[PROBLEM TO SOLVE]
Every line from the one with "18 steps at" to the one with "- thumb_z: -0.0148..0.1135", including those two, is to be copied exactly; all other lines of the entries below are left out.

[DATA]
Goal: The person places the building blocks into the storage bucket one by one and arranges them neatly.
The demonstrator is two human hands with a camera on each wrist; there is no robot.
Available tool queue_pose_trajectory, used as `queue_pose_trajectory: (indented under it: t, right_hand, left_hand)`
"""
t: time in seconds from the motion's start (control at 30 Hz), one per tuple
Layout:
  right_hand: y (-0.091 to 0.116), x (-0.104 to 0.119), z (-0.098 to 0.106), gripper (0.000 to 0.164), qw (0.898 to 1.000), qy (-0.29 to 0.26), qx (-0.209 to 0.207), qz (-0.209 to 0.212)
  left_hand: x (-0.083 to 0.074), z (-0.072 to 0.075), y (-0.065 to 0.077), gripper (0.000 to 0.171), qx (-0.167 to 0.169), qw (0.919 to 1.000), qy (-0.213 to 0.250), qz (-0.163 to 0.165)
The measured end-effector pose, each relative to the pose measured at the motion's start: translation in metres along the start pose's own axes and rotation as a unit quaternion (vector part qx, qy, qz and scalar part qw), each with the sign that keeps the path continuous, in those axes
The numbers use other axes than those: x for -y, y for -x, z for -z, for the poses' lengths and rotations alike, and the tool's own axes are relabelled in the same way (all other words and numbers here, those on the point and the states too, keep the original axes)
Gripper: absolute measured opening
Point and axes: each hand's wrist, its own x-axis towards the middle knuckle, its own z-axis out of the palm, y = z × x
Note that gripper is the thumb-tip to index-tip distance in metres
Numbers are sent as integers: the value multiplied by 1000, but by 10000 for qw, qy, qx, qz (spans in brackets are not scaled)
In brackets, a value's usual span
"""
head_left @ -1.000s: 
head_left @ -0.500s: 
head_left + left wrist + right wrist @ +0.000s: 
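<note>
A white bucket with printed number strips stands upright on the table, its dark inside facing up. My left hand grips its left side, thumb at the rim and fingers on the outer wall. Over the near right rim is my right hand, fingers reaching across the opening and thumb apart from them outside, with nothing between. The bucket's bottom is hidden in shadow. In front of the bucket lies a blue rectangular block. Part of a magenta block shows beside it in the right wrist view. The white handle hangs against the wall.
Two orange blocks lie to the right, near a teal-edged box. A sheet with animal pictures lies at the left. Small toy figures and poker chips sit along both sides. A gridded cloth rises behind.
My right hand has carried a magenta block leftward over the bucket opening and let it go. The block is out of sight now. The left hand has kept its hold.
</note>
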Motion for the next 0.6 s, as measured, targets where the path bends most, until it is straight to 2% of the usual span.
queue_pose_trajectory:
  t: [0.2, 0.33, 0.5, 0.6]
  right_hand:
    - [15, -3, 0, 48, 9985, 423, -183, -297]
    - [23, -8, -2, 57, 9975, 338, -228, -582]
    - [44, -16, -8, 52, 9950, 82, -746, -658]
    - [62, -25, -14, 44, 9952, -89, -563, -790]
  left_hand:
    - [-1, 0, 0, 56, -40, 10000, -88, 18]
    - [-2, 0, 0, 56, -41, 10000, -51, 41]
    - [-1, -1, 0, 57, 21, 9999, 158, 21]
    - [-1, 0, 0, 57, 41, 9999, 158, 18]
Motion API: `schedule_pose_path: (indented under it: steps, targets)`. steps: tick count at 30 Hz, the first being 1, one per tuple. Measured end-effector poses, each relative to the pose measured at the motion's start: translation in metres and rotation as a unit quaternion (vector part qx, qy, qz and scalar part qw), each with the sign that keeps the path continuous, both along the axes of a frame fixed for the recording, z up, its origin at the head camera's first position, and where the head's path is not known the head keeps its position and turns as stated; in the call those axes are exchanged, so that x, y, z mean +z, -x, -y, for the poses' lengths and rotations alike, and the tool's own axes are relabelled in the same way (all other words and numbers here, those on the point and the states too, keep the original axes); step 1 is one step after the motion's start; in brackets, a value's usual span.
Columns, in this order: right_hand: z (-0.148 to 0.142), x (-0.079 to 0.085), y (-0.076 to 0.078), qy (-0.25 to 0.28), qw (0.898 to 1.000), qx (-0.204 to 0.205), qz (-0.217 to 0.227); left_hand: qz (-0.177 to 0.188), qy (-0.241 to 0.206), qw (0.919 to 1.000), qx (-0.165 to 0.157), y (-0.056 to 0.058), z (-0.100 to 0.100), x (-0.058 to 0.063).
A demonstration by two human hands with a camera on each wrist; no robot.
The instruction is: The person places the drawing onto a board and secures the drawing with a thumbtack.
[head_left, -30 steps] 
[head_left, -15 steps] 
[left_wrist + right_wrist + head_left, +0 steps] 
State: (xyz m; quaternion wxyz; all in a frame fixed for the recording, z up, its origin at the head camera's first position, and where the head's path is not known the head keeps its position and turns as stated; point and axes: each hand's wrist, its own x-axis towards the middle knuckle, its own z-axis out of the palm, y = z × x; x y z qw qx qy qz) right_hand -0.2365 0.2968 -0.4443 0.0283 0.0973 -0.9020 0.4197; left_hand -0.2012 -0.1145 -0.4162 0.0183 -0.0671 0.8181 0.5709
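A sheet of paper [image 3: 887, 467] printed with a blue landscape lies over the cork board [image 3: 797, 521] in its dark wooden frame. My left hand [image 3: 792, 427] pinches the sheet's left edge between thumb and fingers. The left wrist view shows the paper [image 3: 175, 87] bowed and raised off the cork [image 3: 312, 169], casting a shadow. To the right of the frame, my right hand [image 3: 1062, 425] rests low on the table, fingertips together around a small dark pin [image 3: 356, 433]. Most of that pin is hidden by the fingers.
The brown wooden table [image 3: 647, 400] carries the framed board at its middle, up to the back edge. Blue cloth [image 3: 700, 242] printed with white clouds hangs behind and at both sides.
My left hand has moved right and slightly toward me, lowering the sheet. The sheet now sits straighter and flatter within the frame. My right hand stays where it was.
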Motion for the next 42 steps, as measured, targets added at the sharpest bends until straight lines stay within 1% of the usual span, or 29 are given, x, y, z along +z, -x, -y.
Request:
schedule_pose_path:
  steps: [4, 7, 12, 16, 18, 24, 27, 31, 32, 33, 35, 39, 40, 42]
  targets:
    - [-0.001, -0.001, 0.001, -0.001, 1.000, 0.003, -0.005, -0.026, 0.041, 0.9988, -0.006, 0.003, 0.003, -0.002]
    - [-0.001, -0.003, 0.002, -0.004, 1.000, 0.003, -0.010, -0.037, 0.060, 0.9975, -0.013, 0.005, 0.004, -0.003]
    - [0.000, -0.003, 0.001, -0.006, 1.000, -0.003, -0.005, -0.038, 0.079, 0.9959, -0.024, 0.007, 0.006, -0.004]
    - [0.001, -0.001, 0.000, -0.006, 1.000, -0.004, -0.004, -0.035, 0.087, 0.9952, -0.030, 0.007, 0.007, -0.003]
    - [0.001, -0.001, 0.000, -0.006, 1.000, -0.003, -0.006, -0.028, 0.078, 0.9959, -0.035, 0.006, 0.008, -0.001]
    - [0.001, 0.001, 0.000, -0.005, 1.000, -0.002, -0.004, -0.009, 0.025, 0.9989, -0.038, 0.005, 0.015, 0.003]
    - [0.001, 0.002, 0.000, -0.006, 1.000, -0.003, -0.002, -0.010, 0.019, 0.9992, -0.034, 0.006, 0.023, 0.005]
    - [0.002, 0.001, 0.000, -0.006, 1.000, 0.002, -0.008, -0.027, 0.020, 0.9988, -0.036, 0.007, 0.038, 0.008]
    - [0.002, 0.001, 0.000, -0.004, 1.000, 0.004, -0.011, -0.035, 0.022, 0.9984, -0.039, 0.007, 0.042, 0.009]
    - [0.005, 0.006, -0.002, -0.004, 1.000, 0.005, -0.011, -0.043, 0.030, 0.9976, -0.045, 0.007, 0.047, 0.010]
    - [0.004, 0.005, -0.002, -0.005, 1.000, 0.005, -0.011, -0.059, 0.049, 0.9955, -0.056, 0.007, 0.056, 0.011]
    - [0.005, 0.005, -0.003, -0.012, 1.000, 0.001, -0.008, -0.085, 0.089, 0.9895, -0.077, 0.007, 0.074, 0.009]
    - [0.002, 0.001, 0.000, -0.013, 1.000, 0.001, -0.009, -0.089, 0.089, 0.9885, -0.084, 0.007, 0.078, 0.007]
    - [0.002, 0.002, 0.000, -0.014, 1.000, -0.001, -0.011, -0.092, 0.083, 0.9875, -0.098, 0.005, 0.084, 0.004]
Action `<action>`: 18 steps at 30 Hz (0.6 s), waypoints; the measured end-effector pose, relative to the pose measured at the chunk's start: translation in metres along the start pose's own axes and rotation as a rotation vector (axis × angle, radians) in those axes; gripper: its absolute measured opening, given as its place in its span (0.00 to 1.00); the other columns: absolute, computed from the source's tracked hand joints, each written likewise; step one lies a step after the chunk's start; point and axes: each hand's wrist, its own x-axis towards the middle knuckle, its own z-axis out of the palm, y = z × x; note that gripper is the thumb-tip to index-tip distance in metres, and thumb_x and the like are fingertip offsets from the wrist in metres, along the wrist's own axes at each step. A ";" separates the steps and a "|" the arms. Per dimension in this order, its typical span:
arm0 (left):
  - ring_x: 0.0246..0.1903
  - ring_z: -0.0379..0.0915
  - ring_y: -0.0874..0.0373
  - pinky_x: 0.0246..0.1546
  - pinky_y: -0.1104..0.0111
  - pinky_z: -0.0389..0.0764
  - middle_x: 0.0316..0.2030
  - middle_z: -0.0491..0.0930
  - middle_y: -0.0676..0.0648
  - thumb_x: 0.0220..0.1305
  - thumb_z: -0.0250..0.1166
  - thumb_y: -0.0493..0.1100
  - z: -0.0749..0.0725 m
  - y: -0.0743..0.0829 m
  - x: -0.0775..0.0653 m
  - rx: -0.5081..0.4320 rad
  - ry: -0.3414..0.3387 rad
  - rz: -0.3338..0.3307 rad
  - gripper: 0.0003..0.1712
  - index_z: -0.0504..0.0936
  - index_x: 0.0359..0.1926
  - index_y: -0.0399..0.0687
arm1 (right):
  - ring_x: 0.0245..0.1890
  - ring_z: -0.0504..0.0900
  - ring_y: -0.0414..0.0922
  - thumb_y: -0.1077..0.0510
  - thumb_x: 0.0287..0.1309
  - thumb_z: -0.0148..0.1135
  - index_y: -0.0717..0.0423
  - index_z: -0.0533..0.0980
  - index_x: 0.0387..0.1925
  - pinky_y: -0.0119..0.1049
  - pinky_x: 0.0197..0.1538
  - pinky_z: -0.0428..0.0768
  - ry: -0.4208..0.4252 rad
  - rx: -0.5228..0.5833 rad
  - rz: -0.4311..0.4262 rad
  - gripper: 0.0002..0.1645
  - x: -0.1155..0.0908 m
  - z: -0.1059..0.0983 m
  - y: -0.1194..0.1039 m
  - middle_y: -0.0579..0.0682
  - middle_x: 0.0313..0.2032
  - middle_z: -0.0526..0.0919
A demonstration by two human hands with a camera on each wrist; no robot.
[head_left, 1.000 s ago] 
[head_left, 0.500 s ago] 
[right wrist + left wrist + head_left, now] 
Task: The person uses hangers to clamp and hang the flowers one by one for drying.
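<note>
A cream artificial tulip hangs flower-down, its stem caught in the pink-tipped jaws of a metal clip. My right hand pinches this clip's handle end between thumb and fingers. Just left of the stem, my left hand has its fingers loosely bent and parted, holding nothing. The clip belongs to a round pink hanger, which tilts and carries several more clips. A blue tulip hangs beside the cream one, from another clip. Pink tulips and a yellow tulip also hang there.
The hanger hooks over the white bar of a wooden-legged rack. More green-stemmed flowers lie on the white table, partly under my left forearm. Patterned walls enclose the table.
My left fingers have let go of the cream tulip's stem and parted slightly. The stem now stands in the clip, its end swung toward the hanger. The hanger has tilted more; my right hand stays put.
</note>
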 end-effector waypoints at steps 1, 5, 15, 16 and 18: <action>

[EXERCISE ANSWER]
Action `<action>`: 18 steps at 30 Hz (0.6 s), waypoints; the measured end-effector pose, relative to the pose measured at the chunk's start: translation in metres along the start pose's own axes and rotation as a rotation vector (axis × angle, radians) in those axes; gripper: its absolute measured opening, given as its place in its span (0.00 to 1.00); the other columns: absolute, computed from the source's tracked hand joints, each written likewise; step one lies a step after the chunk's start; point and axes: each hand's wrist, its own x-axis towards the middle knuckle, its own z-axis out of the palm, y = z × x; note that gripper is the thumb-tip to index-tip distance in metres, and thumb_x and the like are fingertip offsets from the wrist in metres, along the wrist's own axes at each step. A ";" separates the steps and a "|" the arms. Per dimension in this order, its typical span:
arm0 (left):
  - ring_x: 0.0246..0.1903
  - ring_z: -0.0379..0.0915
  - ring_y: -0.0874..0.0373
  - pinky_x: 0.0246..0.1546
  - pinky_y: -0.1104..0.0111
  - pinky_z: -0.0389..0.0764
  - middle_x: 0.0316..0.2030
  - middle_z: -0.0491..0.0930
  - middle_y: -0.0676..0.0648
  - thumb_x: 0.0220..0.1305
  - thumb_z: -0.0250..0.1166
  - thumb_y: -0.0493..0.1100
  - z: -0.0749..0.0725 m
  - y: -0.0743..0.0829 m
  - x: -0.0775..0.0653 m
  - rx: -0.5081..0.4320 rad
  - ry: -0.3414..0.3387 rad
  - rz: -0.3338..0.3307 rad
  - gripper: 0.0003..0.1712
  - index_z: -0.0504..0.0936
  - index_x: 0.0359..0.1926
  - index_y: -0.0399..0.0687
arm1 (right):
  - ring_x: 0.0245..0.1890
  - ring_z: -0.0504..0.0900
  - ring_y: -0.0414..0.0922
  - thumb_y: -0.1077..0.0510
  - thumb_x: 0.0287..0.1309
  - thumb_z: -0.0148..0.1135

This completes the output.